Damien Hirst's New Prescription for Your Hunger Pangs
Damien Hirst takes a second stab at the London restaurant business with the Tuesday opening of Pharmacy 2, in a room that looks half diner, half drug store.
The walls feature giant Hirst medical cabinets, the etched-glass windows depict DNA and the bar stools are pills ripe for popping. Above the bar is the single word, Prescriptions.
The counter is given over to a picture of tablets and capsules, while the glass top encases an array of syringes, tubing and latex gloves.
Pharmacy 2 is housed in Hirst's Newport Street Gallery, south of the River Thames. If the decor is prescription-led, the food is as accessible as aspirin. The restaurant is a collaboration with Mark Hix, a chef known for celebrating British ingredients and dishes. Here, the menu is more international, including north African brik fried pastry with duck egg and rose harissa.

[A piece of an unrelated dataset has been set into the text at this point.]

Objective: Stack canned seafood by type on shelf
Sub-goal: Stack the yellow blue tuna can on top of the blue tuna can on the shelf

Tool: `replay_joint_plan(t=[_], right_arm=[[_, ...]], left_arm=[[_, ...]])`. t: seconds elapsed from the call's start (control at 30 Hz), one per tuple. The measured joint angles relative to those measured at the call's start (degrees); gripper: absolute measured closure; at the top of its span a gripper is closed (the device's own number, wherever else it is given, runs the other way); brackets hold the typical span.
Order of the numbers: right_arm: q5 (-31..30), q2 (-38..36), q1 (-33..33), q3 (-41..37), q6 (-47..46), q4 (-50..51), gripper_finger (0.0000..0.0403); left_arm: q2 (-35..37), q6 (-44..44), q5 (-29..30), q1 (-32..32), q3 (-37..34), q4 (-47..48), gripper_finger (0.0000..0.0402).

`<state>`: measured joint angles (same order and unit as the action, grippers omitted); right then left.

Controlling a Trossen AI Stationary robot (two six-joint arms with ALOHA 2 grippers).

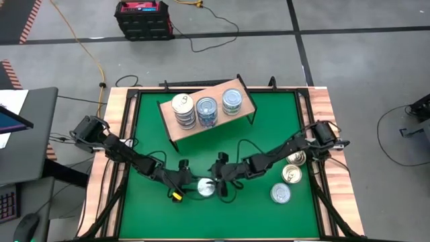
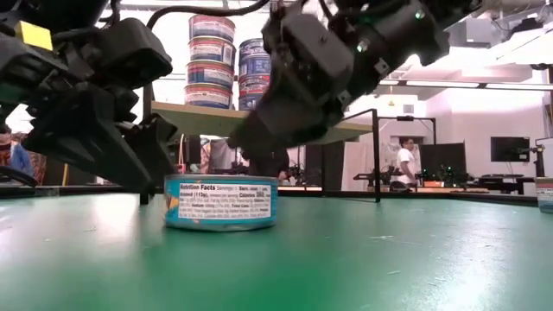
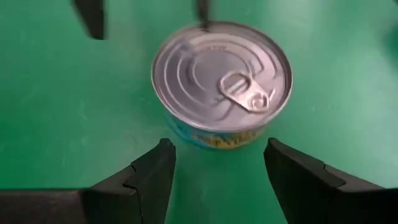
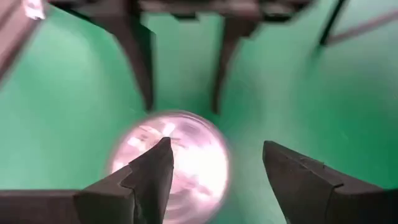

That's in addition to the more distinctly British food such as a lamb pie, reminiscent of the Stargazy Pie with rabbit and crayfish that was a hit when Hix opened Scott's restaurant in 2006. The chef was a late recruit to Pharmacy 2, whose name references both an artwork from 1992 and the Hirst-designed Pharmacy Restaurant & Bar, which was open from 1998 to 2003 in London's Notting Hill neighborhood.
"It was only a few months ago: I was on my scooter going through Mayfair and I saw Damien and Maia, his ex-wife, sitting outside Scott's," Hix said over a preview lunch at Pharmacy 2. "I went over and he said he needed a chef and I said, 'Why don't we go into a proper partnership?'" said Hix, who was responsible for the menus at the Ivy and Scott's during his time as chef-director of Caprice Holdings Ltd.
"I've known Damien for 10, 15 years through the art world and mutual friends. And the thing is, he's always got into bed with chefs he doesn't know. So the minute I said that to him, I think he felt confident because he likes the food at Scott's and the Ivy in the old days, so he trusted what I was going to put on the menu.
"He leaves it to me because he knows my food, he knows the dishes. For me, that is the most important thing. There is no point doing it unless you have an understanding of who you are going into partnership with. Damien loves food. He knows what he wants. He's not an experimental food person. He likes simple, unfussy food, like we all do now, really. It's becoming an ingredient-led business."
Hix is frank about the origins of his ideas for the dishes. A broth of Hunan spiced pork, celery and ginger is a homage to a starter at Hunan restaurant in Pimlico; falafel, artichoke and broad-bean top salad was inspired by a visit to Lebanon; heaven and earth features black pudding made by Peter Gott at Sillfield Farm; bread & butter pudding references an Anton Mosimann recipe when Hix worked at the Dorchester.
Other dishes include Swainson House Farm duck curry with a crispy apple pakora; and a light blood-orange and white-chocolate cheesecake. Mains start at £13.50 ($19) for Launceston lamb pie; the desserts (all miniature, with the idea you share a few) are £4.